**TRY IT:** Could you report every line of the listing below that holds the word "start"?
++++++++++++++++++++
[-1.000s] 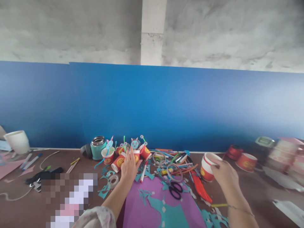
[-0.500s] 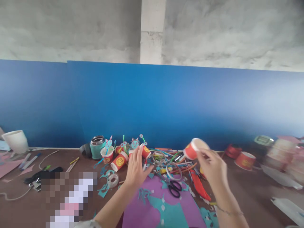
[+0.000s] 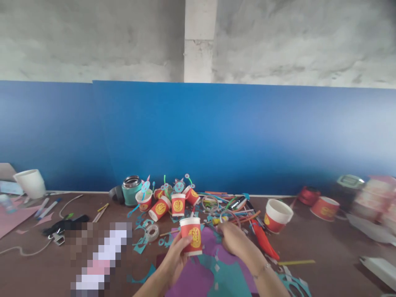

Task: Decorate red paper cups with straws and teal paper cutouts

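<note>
Head view is showing one red paper cup [image 3: 192, 236] standing upright above the purple sheet [image 3: 188, 280], between the two hands and close in front of the person. Left hand [image 3: 175, 260] is grasping this cup from the lower left, fingers wrapping its side near the base. Right hand [image 3: 232, 238] is lying just to the right of the cup, low over the teal paper cutouts [image 3: 227, 280]; whether its fingers are closing on anything cannot be determined, and contact with the cup is not confirmable.

Count of similar cups behind the held one: three red cups are clearly showing in the cluster [image 3: 168, 205], one of them tipped on its side, and further cups there are too crowded to count reliably. One wider red-and-white cup [image 3: 276, 215] is standing well apart to the right. One teal jar [image 3: 131, 189] is sitting at the left end of the cluster. One clear tape roll [image 3: 152, 232] is lying left of the held cup. One white pot [image 3: 30, 183] is standing at the far left of the brown table [image 3: 324, 251].
</note>
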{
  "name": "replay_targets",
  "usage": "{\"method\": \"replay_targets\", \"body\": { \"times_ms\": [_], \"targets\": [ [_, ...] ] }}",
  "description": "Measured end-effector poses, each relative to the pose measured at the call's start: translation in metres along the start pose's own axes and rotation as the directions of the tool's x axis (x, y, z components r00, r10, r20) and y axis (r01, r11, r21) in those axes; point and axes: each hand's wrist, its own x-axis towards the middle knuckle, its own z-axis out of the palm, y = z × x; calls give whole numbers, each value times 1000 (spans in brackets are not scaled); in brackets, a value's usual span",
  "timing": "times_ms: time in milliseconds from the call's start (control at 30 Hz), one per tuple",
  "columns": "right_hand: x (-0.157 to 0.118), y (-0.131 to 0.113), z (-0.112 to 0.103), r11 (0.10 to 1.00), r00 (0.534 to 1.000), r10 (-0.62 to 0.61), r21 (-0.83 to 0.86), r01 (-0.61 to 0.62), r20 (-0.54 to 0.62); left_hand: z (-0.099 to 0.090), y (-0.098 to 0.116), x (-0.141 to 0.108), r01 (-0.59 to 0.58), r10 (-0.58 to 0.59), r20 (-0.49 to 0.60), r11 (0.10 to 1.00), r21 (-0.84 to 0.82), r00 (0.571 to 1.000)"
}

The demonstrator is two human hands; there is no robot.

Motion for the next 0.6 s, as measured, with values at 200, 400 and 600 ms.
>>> {"method": "replay_targets", "body": {
  "times_ms": [200, 400, 600],
  "targets": [
    [-2, -11, 9, 992, 998, 53, -120, -47, 46, -6, -4, 5, -31, 30, -8, 999, -25, 1000],
    [-2, -1, 11, 987, 995, 35, -160, -20, 91, -11, -1, 7, -47, 45, -58, 998, -39, 997],
    [0, 1, 1, 966, 990, 39, 249, -71, 133, -12, 6, 3, -24, 22, -41, 998, -58, 999]
  ]
}}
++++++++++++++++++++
**COMPLETED TASK:**
  "description": "Measured end-effector poses, each relative to the pose measured at the call's start: translation in metres along the start pose's own axes and rotation as the directions of the tool's x axis (x, y, z components r00, r10, r20) and y axis (r01, r11, r21) in those axes; point and axes: each hand's wrist, its own x-axis towards the middle knuckle, its own z-axis out of the palm, y = z × x; calls give whole numbers, each value times 1000 (spans in brackets are not scaled); in brackets, a value's usual span",
  "timing": "times_ms: time in milliseconds from the call's start (control at 30 Hz), one per tuple",

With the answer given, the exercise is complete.